## What the exercise asks
In the listing below, tally the lines that hold "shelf" and report that number by itself.
[[ Dataset section open ]]
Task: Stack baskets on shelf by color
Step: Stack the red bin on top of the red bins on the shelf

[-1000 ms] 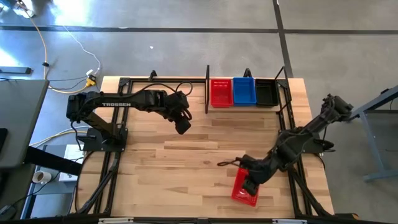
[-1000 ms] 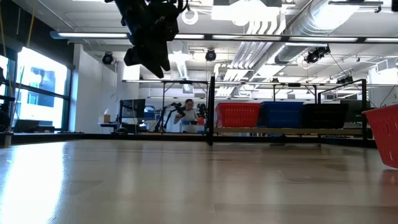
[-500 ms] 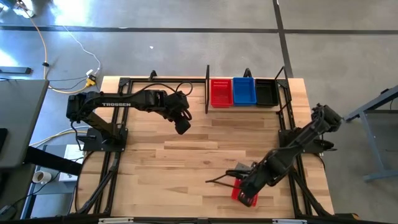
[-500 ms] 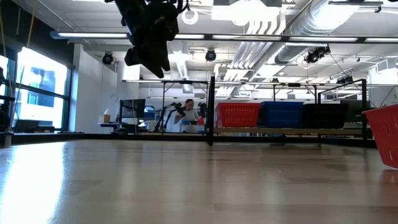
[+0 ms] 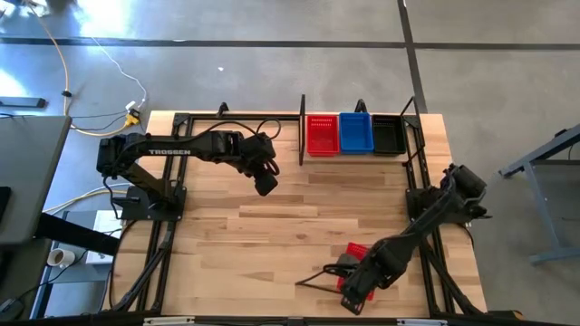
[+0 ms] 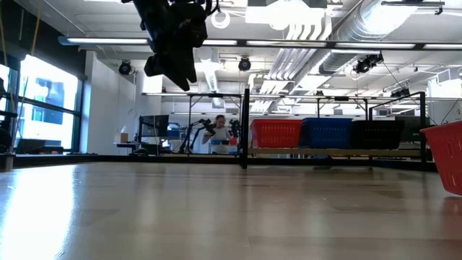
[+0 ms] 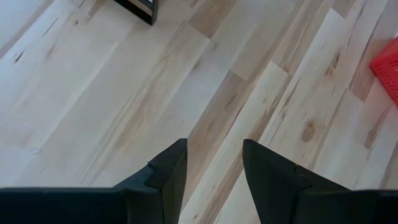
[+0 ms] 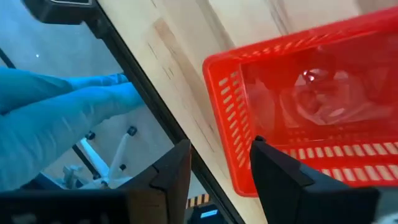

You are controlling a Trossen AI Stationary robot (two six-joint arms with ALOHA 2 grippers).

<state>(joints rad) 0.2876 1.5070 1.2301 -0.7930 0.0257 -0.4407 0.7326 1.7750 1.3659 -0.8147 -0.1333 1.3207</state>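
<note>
Hovering over the loose red basket [image 8: 298, 106] near the table edge, right gripper [image 8: 217, 174] spread; left gripper [image 7: 212, 168] spread too, hanging mid-table.

Both arms are showing as matte black, built from slim jointed links. The left arm [image 5: 181, 149] is wearing white "TROSSEN" lettering along its upper link, with a thin black cable looping above its wrist. The right arm [image 5: 426, 222] is trailing a dark cable near its wrist. Each gripper's fingers [image 7: 166, 171] are showing as blunt, angular black wedges.
</note>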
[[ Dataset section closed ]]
## Response to the task
2